RE: [f2fs-dev] [PATCH] f2fs: modify the procedure of scan free nid
From: Fan Li
Date: Wed Nov 01 2017 - 06:04:36 EST
> -----Original Message-----
> From: Chao Yu [mailto:chao@xxxxxxxxxx]
> Sent: Tuesday, October 31, 2017 10:32 PM
> To: Fan Li; 'Jaegeuk Kim'
> Cc: linux-kernel@xxxxxxxxxxxxxxx; linux-f2fs-devel@xxxxxxxxxxxxxxxxxxxxx
> Subject: Re: [f2fs-dev] [PATCH] f2fs: modify the procedure of scan free nid
>
> On 2017/10/31 21:37, Fan Li wrote:
> > In current version, we preserve 8 pages of nat blocks as free nids,
> > build bitmaps for it and use them to allocate nids until its number
> > drops below NAT_ENTRY_PER_BLOCK.
> >
> > After that, we have a problem, scan_free_nid_bits will scan the same
> > 8 pages trying to find more free nids, but in most cases the free nids
> > in these bitmaps are already in free list, scan them won't get us any
> > new nids.
> > Further more, after scan_free_nid_bits, the search is over if
> > nid_cnt[FREE_NID] != 0.
> > It causes that we scan the same pages over and over again, yet no new
> > free nids are found until nid_cnt[FREE_NID]==0.
> >
> > This patch mark the range where new free nids could exist and keep
> > scan for free nids until nid_cnt[FREE_NID] >= NAT_ENTRY_PER_BLOCK.

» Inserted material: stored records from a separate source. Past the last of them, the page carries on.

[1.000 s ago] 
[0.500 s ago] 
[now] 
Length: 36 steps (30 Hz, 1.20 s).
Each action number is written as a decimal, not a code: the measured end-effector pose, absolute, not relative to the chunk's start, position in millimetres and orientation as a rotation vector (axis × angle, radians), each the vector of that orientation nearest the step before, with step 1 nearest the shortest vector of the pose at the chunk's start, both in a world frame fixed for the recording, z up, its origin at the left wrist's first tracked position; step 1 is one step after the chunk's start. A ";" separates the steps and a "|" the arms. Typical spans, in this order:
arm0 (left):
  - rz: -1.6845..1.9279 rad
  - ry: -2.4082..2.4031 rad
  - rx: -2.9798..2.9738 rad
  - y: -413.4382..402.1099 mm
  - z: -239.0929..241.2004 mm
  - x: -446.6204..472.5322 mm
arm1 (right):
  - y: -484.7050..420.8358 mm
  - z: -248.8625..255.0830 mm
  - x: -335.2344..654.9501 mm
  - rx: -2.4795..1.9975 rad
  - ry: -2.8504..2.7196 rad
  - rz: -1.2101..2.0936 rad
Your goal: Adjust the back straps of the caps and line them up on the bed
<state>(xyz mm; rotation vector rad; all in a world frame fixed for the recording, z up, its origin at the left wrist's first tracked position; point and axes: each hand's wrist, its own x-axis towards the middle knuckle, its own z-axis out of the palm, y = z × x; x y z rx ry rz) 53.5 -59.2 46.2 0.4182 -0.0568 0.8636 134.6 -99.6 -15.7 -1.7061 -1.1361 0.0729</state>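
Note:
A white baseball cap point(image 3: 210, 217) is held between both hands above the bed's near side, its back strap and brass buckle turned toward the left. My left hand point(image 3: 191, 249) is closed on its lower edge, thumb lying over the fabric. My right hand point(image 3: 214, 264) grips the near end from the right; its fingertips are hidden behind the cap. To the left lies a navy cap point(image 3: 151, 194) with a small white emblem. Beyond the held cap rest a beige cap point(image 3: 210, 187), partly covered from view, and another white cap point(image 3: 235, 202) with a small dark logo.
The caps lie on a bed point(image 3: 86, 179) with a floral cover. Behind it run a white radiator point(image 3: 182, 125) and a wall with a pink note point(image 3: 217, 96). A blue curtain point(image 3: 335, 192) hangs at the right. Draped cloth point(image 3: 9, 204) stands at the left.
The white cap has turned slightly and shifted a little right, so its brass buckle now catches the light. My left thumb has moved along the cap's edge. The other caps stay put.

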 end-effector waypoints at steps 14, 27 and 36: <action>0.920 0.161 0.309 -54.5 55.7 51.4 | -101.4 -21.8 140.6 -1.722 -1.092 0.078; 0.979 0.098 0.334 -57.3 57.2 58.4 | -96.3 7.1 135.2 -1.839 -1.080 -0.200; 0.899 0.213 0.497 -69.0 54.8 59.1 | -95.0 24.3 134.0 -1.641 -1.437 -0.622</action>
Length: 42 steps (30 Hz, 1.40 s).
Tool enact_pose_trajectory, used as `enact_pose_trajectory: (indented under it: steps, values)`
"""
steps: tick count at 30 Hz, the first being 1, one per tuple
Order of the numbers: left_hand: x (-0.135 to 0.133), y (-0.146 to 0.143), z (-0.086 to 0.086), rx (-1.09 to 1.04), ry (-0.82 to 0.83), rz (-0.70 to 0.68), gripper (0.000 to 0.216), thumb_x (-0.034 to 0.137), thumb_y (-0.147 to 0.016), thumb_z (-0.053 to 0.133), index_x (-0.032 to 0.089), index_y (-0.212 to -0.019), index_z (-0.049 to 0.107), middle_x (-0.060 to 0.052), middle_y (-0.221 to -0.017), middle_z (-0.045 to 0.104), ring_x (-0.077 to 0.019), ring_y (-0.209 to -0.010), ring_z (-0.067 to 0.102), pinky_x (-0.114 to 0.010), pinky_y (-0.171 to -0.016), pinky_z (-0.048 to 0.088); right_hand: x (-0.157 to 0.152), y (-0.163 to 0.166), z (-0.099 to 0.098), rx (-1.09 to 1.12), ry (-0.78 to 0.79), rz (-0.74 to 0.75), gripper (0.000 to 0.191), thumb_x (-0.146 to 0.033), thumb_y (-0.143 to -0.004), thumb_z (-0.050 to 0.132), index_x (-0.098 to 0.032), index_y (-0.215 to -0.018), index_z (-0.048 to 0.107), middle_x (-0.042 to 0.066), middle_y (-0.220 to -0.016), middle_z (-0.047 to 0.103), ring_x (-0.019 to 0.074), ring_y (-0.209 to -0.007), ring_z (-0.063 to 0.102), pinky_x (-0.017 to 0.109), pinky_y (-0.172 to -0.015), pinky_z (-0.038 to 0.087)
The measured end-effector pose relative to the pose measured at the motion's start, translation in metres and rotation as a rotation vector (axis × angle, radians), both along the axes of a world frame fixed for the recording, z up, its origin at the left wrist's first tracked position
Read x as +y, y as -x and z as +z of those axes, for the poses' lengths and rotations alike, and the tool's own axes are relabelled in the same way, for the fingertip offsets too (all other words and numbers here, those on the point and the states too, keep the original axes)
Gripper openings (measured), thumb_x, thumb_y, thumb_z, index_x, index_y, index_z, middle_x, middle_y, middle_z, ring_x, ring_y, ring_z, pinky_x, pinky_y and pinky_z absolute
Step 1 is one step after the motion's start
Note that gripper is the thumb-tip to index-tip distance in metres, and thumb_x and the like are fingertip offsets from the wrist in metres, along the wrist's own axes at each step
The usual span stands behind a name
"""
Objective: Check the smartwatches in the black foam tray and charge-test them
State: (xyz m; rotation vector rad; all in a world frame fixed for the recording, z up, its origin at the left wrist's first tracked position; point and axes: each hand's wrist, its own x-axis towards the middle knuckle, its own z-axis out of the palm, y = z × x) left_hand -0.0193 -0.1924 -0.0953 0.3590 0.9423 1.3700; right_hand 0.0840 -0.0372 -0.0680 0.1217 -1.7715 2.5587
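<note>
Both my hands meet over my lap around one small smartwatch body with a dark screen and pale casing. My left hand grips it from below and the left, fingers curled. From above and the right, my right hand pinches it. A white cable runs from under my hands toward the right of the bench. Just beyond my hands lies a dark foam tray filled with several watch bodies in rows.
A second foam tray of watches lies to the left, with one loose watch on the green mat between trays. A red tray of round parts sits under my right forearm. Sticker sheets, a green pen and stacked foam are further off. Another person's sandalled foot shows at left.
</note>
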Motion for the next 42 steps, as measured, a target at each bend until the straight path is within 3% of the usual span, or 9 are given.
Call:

> > The new vairable first_scan_block marks the start of the range, it's
> > initialized with NEW_ADDR, which means all free nids before
> > next_scan_nid are already in free list; and use next_scan_nid as the
> > end of the range since all free nids which are scanned must be smaller
> > next_scan_nid.
> >
> >
> > Signed-off-by: Fan li <fanofcode.li@xxxxxxxxxxx>
> > ---
> > fs/f2fs/f2fs.h | 1 +
> > fs/f2fs/node.c | 30 ++++++++++++++++++++++++++----
> > 2 files changed, 27 insertions(+), 4 deletions(-)
> >
> > diff --git a/fs/f2fs/f2fs.h b/fs/f2fs/f2fs.h index e0ef31c..ae1cf91
> > 100644
> > --- a/fs/f2fs/f2fs.h
> > +++ b/fs/f2fs/f2fs.h
> > @@ -705,6 +705,7 @@ struct f2fs_nm_info {
> > nid_t max_nid; /* maximum possible node ids */
> > nid_t available_nids; /* # of available node ids */
> > nid_t next_scan_nid; /* the next nid to be scanned */
> > + block_t first_scan_block; /* the first NAT block to be scanned */
>
> As we are traveling bitmap, so how about using smaller granularity for tracking last-scanned-position. like:
>
> unsigned next_bitmap_pos; ?
>
Yes, I think it's a good idea, but original code scans nids by blocks, if I change that, I need to change some
other details too, and before that, I want to make sure this idea of patch is right.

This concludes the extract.